[
https://issues.apache.org/jira/browse/SAMZA-180?page=com.atlassian.jira.plugin.system.issuetabpanels:comment-tabpanel&focusedCommentId=13942202#comment-13942202
]
Chris Riccomini commented on SAMZA-180:
---------------------------------------
As [~jghoman] said, this is really more of a batch use case, and I agree that
the least invasive/easiest to delete approach is best, so I support the
CLI-based tool.
Also, a second use case that I think the CLI is really good for is for the
ops/SRE side of things, where something went bad, and we just want to force the
job to go back some number of messages to re-process the "bad" messages again.
This also falls into the (2) use case list.
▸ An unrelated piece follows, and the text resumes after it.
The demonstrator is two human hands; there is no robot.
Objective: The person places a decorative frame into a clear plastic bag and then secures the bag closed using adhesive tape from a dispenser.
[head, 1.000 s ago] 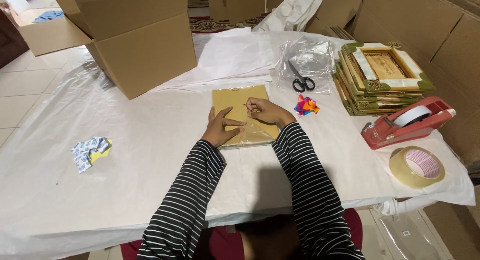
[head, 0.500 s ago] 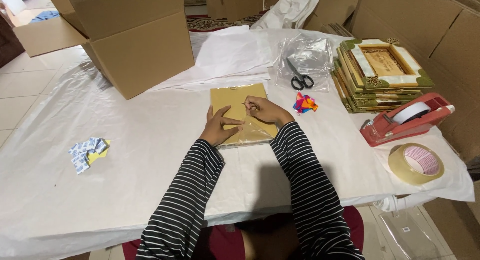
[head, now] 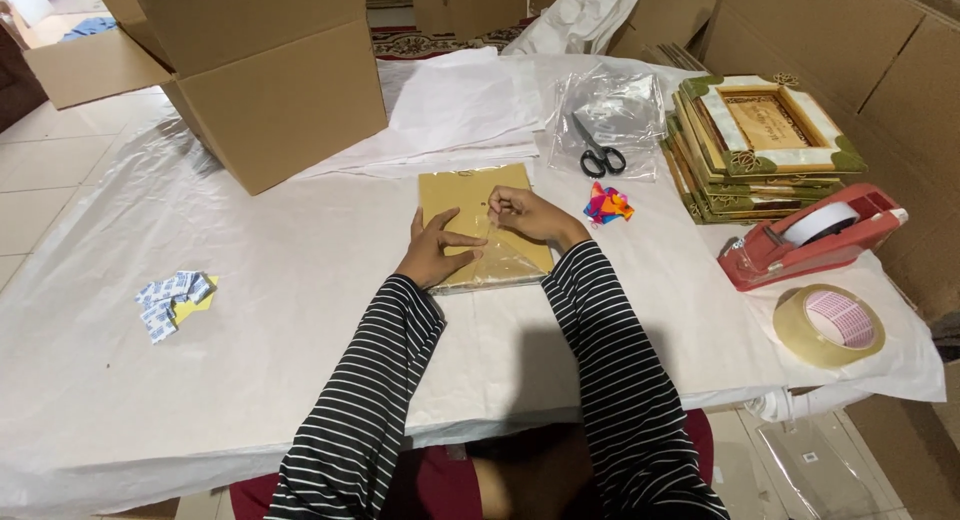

Re: shell script, yeah it should just live in samza-shell along side the other
run-* scripts.
> Support one-time offset reset for a Samza job
> ---------------------------------------------
>
> Key: SAMZA-180
> URL: https://issues.apache.org/jira/browse/SAMZA-180
> Project: Samza
> Issue Type: Bug
> Components: container
> Affects Versions: 0.6.0
> Reporter: Chris Riccomini
> Assignee: Martin Kleppmann
> Attachments: SAMZA-180.1.patch
>
>
> Samza currently has a systems.%s.streams.%s.samza.reset.offset configuration.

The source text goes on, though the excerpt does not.